§ **Work order**:
Copy exactly the stretch of data below from the line with "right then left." through the line with "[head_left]", including both of those lines.

────────────────────────────────────────

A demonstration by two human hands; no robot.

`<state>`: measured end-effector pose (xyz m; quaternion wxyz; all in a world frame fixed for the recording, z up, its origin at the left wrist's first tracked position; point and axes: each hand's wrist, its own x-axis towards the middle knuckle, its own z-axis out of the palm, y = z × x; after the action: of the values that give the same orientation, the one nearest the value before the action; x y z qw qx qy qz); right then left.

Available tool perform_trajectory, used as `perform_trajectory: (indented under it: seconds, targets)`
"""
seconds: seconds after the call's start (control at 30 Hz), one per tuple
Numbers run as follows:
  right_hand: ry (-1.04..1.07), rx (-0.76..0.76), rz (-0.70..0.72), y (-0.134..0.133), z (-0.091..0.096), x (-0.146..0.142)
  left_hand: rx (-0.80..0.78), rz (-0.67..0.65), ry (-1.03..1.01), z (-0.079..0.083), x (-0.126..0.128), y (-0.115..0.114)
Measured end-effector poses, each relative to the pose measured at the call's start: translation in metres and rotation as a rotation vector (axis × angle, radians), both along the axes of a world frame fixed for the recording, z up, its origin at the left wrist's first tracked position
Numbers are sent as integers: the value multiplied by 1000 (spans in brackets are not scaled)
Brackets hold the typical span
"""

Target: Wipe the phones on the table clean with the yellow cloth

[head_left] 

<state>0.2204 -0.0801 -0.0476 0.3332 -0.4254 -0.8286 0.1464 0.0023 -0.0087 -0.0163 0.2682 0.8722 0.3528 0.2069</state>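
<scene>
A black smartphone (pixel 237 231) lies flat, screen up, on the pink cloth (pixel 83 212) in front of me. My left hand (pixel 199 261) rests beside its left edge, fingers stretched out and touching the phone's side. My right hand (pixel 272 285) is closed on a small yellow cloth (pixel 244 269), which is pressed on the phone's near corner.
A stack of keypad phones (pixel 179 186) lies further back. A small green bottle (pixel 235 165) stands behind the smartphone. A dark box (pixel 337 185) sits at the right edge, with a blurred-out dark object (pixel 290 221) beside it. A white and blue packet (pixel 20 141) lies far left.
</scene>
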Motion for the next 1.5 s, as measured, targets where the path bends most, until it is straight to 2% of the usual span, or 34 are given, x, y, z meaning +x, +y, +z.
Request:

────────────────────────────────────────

§ **Response area**:
`<state>`: measured end-effector pose (xyz m; quaternion wxyz; all in a world frame fixed for the recording, z up, its origin at the left wrist's first tracked position; point and axes: each hand's wrist, its own x-axis towards the middle knuckle, its own z-axis out of the palm, y = z × x; after the action: of the values that give the same orientation, the one nearest the value before the action; x y z qw qx qy qz); right then left.

Available tool perform_trajectory, used as `perform_trajectory: (indented under it: seconds, targets)`
"""
seconds: seconds after the call's start (control at 30 Hz), one per tuple
Numbers run as follows:
  right_hand: ry (-1.04..1.07), rx (-0.76..0.76), rz (-0.70..0.72), y (-0.134..0.133), z (-0.091..0.096), x (-0.146..0.142)
  left_hand: rx (-0.80..0.78), rz (-0.67..0.65), ry (-1.03..1.01), z (-0.079..0.083), x (-0.126..0.128), y (-0.115..0.114)
Measured end-effector poses, each relative to the pose measured at the call's start: translation in metres and rotation as a rotation vector (axis × angle, radians), both along the axes of a world frame fixed for the recording, z up, its origin at the left wrist's first tracked position
Numbers are sent as integers: the value multiplied by 1000 (spans in brackets are not scaled)
Brackets hold the typical span
"""

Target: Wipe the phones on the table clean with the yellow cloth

[head_left] 

The given output is complete.